Daisuke Nakada, PhD

  • Recruited to: Baylor College of Medicine
  • Recruited from: University of Michigan
  • Award: First-Time, Tenure-Track Faculty Member

Dr. Daisuke Nakada received his PhD degree from Nagoya University Graduate School of Science in 2005, and completed his postdoctoral research in stem cell biology at University of Michigan in 2011. In November 2011, Dr. Nakada joined the Department of Molecular and Human Genetics at Baylor College of Medicine. He will apply his background in genetics and stem cell biology to understand how cancer cells gain unlimited proliferation capacity.

During his PhD research in the laboratory of Dr. Kunihiro Matsumoto, Dr. Nakada studied how DNA damage sites are recognized by ATM-related kinases using budding yeast. Understanding how cells recognize DNA damage is fundamental for cancer prevention, because cells need to respond to DNA damage and elicit cell cycle arrest, DNA repair, or apoptosis, to prevent propagation of the damaged cells. He demonstrated that the Mre11 complex recruits both ATM and ATR related kinases to DNA damage sites through distinct mechanisms. These were the first evidence that the Mre11 complex functions upstream of ATM and ATR related kinase to control recruitment of these kinases to DNA damage sites.

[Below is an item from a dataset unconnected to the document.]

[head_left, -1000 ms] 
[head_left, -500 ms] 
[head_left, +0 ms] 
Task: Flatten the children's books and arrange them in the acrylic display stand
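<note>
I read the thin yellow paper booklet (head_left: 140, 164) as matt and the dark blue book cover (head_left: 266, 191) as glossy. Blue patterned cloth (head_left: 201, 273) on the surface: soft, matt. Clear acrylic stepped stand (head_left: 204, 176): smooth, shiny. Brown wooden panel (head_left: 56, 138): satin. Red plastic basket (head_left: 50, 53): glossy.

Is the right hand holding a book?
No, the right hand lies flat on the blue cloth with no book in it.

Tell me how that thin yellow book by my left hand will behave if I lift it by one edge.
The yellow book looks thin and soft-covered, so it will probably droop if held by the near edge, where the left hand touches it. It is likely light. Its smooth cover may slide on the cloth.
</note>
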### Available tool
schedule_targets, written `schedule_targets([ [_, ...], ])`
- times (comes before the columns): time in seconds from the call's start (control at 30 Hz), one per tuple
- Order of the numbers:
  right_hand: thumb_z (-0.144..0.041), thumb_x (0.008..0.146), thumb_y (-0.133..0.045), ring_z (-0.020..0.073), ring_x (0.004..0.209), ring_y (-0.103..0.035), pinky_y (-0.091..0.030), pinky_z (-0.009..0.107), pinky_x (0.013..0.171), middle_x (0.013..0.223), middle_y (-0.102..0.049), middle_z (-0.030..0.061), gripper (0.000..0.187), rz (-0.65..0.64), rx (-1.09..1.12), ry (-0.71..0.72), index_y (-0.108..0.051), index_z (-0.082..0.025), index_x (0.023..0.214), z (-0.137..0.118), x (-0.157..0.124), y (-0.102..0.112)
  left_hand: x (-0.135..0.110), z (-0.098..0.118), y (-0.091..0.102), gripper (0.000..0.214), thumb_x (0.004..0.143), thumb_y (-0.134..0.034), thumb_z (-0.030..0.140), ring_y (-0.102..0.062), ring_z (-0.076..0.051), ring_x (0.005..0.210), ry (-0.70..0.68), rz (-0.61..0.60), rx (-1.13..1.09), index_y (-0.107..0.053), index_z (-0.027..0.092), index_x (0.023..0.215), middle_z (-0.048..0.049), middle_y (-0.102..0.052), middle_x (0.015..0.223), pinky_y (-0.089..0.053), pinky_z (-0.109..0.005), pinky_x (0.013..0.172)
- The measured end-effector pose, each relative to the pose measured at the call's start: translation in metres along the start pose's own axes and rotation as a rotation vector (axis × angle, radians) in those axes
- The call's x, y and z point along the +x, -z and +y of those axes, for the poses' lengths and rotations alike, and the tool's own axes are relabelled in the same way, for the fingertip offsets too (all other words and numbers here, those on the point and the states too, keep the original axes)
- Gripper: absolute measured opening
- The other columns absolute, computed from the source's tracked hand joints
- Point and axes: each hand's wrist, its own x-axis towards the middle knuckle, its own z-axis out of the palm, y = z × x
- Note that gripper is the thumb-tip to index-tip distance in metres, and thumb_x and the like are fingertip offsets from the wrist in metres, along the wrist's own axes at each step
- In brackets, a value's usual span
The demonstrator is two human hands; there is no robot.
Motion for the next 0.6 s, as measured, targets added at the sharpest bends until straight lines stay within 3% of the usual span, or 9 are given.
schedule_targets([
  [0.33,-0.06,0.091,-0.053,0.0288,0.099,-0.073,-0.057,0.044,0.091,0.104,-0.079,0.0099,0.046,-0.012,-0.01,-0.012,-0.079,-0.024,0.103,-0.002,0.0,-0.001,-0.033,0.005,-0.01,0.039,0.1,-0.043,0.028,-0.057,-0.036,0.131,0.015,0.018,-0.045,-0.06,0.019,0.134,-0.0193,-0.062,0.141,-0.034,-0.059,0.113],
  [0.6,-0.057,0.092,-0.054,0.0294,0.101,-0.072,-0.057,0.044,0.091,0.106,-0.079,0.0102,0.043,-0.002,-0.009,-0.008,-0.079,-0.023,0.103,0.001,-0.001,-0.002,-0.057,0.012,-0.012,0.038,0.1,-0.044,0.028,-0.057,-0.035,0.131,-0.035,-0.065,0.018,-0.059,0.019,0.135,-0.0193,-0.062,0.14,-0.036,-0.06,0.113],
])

Dr. Nakada then moved to the laboratory of Dr. Sean Morrison at University of Michigan. During his postdoctoral research, he studied how tumor suppressor genes control stem cell maintenance and tumorigenesis. He discovered that deletion of Pten, a tumor suppressor gene that negatively regulates the phosphoinositide 3-kinase (PI3K) pathway, from the hematopoietic system activated mTOR and induced the expression of several tumor suppressor genes. The induction of tumor suppressor genes depleted hematopoietic stem cells but inhibited leukemogenesis. The tumor suppressor gene Lkb1, which is mutated in Peutz-Jeghers syndrome, also regulates the mTOR pathway by activating AMP-dependent kinase (AMPK). The Lkb1-AMPK pathway governs metabolic responses upon stress, but little was known about metabolic regulation in stem cells. Dr. Nakada demonstrated that Lkb1 plays a critical role in maintaining hematopoietic stem cells by controlling energy homeostasis of stem cells. Unexpectedly, Lkb1 not only regulated energy homeostasis, but also regulated chromosome stability of hematopoietic stem cells.

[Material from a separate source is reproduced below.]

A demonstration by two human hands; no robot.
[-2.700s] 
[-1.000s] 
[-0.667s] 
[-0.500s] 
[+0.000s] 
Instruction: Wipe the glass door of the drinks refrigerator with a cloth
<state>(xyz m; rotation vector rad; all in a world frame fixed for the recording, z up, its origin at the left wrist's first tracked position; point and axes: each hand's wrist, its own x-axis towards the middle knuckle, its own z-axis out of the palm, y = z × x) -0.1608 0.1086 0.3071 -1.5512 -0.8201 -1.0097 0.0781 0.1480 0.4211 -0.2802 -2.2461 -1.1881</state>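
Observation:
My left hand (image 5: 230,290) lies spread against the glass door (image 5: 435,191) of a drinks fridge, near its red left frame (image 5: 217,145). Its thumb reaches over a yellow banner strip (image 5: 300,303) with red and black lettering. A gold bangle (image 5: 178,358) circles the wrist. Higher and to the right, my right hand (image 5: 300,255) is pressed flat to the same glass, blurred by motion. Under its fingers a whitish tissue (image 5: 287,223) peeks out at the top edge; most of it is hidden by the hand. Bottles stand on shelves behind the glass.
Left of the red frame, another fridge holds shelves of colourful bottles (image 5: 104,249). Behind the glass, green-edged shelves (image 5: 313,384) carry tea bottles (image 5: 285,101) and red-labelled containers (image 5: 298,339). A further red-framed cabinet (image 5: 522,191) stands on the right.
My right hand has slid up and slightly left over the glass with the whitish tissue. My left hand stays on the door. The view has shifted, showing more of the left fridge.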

At Baylor College of Medicine, Dr. Nakada will investigate how stem cell maintenance and tumorigenesis are controlled by mechanisms that regulate chromosome stability and energy metabolism. Since stem cells persist throughout life and may accumulate deleterious mutations that initiate cancer, studying the mechanisms that regulate stem cells and tumor suppression in parallel will lead to a better understanding of tissue homeostasis and may yield new therapeutic strategies for cancer.